> **ACTION ITEM**
Could you restate the whole listing word for word?

> **RECORDED INFORMATION**
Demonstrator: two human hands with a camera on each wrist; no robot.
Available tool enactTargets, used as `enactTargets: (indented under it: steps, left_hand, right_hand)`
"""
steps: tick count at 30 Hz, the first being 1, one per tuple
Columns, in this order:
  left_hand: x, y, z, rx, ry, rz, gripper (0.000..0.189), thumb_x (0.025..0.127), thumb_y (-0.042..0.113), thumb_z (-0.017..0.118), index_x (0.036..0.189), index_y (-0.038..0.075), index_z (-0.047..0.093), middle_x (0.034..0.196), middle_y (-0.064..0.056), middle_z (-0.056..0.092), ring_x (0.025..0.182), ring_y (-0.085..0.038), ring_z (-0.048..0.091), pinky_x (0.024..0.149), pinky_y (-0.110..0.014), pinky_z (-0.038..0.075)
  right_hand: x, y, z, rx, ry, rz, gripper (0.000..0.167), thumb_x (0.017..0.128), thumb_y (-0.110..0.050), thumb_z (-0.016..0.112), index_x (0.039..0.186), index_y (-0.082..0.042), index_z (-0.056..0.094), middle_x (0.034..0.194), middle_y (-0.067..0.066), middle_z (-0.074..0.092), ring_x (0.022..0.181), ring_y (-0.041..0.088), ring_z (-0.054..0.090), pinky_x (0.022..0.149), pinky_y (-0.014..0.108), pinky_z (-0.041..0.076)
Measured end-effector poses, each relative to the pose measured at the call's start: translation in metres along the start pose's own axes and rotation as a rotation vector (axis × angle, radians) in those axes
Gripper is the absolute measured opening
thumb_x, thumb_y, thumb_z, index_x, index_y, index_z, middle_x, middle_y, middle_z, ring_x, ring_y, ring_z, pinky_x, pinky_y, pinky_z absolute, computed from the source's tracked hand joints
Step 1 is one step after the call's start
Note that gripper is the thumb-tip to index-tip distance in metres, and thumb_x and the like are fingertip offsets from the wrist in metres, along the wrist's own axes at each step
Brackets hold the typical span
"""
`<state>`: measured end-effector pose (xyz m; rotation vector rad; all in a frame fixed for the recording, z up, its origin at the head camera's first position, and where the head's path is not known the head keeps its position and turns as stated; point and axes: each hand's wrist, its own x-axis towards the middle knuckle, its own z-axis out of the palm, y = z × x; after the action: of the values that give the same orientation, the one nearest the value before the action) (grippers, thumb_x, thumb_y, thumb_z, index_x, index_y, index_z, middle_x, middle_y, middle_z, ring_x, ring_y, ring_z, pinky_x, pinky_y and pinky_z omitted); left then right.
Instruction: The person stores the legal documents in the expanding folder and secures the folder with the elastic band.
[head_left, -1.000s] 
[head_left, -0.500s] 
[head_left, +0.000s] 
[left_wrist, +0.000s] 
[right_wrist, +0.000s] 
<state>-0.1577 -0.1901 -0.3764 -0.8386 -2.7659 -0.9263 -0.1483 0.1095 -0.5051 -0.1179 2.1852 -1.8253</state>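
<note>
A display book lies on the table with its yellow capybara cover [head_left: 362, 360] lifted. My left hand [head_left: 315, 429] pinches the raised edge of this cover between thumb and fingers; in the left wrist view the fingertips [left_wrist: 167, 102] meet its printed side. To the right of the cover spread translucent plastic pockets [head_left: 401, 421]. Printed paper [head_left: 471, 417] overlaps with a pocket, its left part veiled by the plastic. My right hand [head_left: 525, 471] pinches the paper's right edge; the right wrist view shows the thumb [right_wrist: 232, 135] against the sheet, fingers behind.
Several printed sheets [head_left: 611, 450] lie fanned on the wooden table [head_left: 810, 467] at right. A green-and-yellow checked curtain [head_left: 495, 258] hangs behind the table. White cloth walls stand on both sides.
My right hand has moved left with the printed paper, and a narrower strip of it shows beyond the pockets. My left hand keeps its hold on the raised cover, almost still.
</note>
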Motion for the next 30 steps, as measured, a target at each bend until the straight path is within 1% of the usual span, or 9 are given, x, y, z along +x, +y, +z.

> **RESPONSE AREA**
Demonstrator: two human hands with a camera on each wrist; no robot.
Available tool enactTargets, used as `enactTargets: (indented under it: steps, left_hand, right_hand)`
"""
steps: tick count at 30 Hz, the first being 1, one per tuple
Columns, in this order:
  left_hand: x, y, z, rx, ry, rz, gripper (0.000..0.189), thumb_x (0.025..0.127), thumb_y (-0.042..0.113), thumb_z (-0.017..0.118), index_x (0.036..0.189), index_y (-0.038..0.075), index_z (-0.047..0.093), middle_x (0.034..0.196), middle_y (-0.064..0.056), middle_z (-0.056..0.092), ring_x (0.025..0.182), ring_y (-0.085..0.038), ring_z (-0.048..0.091), pinky_x (0.024..0.149), pinky_y (-0.110..0.014), pinky_z (-0.038..0.075)
  right_hand: x, y, z, rx, ry, rz, gripper (0.000..0.167), thumb_x (0.017..0.128), thumb_y (-0.110..0.050), thumb_z (-0.016..0.112), index_x (0.039..0.186), index_y (-0.082..0.042), index_z (-0.056..0.094), middle_x (0.034..0.194), middle_y (-0.067..0.066), middle_z (-0.074..0.092), ring_x (0.022..0.181), ring_y (-0.041..0.088), ring_z (-0.054..0.090), pinky_x (0.022..0.149), pinky_y (-0.014..0.108), pinky_z (-0.041..0.076)
Measured end-effector poses, each relative to the pose measured at the call's start: translation in metres along the start pose's own axes and rotation as a rotation vector (axis × angle, radians) in those axes
Gripper is the absolute measured opening
thumb_x, thumb_y, thumb_z, index_x, index_y, index_z, middle_x, middle_y, middle_z, ring_x, ring_y, ring_z, pinky_x, pinky_y, pinky_z absolute, computed from the source's tracked hand joints
Step 1 is one step after the call's start
Note that gripper is the thumb-tip to index-tip distance in metres, and thumb_x and the like are fingertip offsets from the wrist in metres, along the wrist's own axes at each step
Brackets hold the typical span
"""
`<state>`: measured end-effector pose (xyz m; rotation vector rad; all in a frame fixed for the recording, z up, its origin at the head camera's first position, and where the head's path is not known the head keeps its position and turns as stated; point and axes: each hand's wrist, its own x-axis towards the middle knuckle, its own z-axis out of the palm, y = z × x; after the action: of the values that give the same orientation, the one nearest the value before the action) (grippers, thumb_x, thumb_y, thumb_z, index_x, index_y, index_z, middle_x, middle_y, middle_z, ring_x, ring_y, ring_z, pinky_x, pinky_y and pinky_z omitted); left then right.
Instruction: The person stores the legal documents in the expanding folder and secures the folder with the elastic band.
[head_left, -1.000s] 
[head_left, -0.500s] 
[head_left, +0.000s] 
[left_wrist, +0.000s] 
[right_wrist, +0.000s] 
<state>-0.1577 -0.1901 -0.3764 -0.8386 -2.7659 -0.9263 -0.1483 0.1095 -0.5051 -0.1179 2.1852 -1.8253</state>
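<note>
A display book lies on the table with its yellow capybara cover [head_left: 362, 360] lifted. My left hand [head_left: 315, 429] pinches the raised edge of this cover between thumb and fingers; in the left wrist view the fingertips [left_wrist: 167, 102] meet its printed side. To the right of the cover spread translucent plastic pockets [head_left: 401, 421]. Printed paper [head_left: 471, 417] overlaps with a pocket, its left part veiled by the plastic. My right hand [head_left: 525, 471] pinches the paper's right edge; the right wrist view shows the thumb [right_wrist: 232, 135] against the sheet, fingers behind.
Several printed sheets [head_left: 611, 450] lie fanned on the wooden table [head_left: 810, 467] at right. A green-and-yellow checked curtain [head_left: 495, 258] hangs behind the table. White cloth walls stand on both sides.
My right hand has moved left with the printed paper, and a narrower strip of it shows beyond the pockets. My left hand keeps its hold on the raised cover, almost still.
</note>
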Motion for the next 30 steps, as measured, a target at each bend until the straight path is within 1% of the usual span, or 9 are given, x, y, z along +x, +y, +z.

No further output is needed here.